Once the line containing "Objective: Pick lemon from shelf" has been printed, stop; print every line before it exactly, starting at the top of the material below.

[[ MATERIAL SUPPLIED, beginning ]]

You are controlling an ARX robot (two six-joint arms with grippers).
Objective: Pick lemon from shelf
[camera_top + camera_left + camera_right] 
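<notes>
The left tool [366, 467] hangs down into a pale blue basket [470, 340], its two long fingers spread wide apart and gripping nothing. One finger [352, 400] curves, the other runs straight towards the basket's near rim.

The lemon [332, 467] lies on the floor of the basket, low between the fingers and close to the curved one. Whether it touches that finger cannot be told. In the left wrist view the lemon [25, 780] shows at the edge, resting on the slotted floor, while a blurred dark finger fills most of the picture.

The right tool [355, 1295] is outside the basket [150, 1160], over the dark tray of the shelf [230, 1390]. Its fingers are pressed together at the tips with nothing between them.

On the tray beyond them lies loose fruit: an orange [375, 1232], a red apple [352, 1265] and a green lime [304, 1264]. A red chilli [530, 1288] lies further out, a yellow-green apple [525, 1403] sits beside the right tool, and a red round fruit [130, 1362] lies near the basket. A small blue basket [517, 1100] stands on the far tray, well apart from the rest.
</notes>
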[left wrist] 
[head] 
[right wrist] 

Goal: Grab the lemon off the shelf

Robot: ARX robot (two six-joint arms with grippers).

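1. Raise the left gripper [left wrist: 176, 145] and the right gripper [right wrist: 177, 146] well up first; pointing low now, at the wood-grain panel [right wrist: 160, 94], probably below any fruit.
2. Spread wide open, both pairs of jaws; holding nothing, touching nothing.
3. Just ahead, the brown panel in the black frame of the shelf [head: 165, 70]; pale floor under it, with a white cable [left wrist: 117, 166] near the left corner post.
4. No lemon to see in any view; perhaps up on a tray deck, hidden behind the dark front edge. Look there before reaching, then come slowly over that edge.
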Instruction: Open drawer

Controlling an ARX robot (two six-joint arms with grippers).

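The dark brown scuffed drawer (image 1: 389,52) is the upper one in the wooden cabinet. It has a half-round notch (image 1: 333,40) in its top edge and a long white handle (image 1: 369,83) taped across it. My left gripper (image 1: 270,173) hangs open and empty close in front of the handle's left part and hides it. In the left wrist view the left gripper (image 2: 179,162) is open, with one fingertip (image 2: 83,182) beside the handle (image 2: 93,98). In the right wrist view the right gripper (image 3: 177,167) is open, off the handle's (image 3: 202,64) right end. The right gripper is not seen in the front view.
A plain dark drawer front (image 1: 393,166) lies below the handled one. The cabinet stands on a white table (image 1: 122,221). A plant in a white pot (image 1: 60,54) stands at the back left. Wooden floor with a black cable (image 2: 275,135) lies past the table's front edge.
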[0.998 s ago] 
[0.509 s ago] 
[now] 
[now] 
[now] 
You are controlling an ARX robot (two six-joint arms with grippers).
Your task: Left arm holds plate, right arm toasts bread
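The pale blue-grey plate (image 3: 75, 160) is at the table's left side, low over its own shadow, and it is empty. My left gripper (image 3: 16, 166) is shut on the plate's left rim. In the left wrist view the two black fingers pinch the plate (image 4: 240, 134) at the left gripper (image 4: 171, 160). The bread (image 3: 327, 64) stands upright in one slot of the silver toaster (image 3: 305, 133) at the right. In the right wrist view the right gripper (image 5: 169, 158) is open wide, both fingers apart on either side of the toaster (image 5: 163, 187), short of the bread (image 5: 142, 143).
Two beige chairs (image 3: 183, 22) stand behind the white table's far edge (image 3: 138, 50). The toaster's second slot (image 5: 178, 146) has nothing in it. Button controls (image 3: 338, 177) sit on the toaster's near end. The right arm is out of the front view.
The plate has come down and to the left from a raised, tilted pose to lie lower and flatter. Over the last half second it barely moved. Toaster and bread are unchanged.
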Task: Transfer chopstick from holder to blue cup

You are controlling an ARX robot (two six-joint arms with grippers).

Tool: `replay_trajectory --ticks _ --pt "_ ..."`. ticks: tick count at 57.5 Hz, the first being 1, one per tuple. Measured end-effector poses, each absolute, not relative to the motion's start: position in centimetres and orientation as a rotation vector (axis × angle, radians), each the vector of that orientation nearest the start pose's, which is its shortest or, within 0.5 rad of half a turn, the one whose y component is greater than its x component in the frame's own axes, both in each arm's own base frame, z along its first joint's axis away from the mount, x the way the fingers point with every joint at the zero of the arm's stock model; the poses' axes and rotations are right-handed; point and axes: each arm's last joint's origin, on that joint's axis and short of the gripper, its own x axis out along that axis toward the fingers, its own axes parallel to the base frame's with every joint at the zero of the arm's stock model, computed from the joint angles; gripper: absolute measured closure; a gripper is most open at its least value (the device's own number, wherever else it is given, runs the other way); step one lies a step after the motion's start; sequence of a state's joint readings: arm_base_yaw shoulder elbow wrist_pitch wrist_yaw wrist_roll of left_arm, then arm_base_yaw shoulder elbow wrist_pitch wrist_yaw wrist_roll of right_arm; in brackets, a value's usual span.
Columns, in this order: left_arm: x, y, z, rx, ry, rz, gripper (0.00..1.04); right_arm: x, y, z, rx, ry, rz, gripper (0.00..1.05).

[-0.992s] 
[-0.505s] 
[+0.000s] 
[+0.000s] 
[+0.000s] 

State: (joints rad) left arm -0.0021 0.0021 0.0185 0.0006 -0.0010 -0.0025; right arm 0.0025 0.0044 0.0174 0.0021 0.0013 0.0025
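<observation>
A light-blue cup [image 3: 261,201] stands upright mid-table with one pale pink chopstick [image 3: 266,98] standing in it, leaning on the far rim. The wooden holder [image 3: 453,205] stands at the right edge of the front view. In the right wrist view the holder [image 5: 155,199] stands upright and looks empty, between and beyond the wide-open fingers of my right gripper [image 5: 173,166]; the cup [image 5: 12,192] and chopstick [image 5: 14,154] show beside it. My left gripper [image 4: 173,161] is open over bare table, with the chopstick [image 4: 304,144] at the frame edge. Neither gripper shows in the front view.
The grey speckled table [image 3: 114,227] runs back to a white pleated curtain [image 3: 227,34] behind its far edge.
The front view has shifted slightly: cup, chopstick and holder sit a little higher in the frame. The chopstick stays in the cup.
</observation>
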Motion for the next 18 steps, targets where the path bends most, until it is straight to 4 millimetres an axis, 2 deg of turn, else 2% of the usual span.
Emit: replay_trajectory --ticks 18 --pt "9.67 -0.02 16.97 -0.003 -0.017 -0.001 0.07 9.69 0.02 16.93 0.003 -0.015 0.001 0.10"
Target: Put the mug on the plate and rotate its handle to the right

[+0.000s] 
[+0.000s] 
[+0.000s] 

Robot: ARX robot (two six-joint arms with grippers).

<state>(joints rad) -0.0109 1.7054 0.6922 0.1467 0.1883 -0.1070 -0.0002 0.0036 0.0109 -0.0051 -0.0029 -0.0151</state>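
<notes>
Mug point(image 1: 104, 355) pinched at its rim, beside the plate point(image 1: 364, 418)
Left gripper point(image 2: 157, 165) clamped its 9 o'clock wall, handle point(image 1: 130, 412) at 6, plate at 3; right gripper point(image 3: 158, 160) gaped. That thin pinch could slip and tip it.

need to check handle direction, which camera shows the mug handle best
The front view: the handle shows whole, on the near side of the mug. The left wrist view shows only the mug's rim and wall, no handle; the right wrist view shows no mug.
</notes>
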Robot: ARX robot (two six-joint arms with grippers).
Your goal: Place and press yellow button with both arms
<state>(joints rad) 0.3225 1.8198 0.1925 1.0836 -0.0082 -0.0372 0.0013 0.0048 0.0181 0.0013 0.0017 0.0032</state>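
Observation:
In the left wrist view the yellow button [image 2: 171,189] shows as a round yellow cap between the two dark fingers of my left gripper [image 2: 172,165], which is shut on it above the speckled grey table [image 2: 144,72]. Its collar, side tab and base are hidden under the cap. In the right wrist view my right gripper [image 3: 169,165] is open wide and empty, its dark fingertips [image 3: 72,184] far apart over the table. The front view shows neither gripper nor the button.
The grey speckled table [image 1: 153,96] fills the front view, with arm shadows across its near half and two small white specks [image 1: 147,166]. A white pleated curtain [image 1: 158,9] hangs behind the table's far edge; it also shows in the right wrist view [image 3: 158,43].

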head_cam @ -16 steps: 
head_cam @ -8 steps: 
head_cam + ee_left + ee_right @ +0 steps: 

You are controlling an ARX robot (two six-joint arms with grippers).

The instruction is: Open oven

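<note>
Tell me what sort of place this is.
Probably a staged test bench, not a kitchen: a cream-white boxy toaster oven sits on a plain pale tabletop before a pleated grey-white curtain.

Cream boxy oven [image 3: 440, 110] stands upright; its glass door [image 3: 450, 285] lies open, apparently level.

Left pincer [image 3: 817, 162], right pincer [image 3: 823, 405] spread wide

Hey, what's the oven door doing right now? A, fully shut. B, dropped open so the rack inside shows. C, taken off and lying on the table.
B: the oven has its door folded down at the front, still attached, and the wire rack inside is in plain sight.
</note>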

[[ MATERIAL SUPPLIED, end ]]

**TASK RESULT:**
You are controlling an ARX robot (two six-joint arms with grippers).
Objective: Pick lemon from shelf

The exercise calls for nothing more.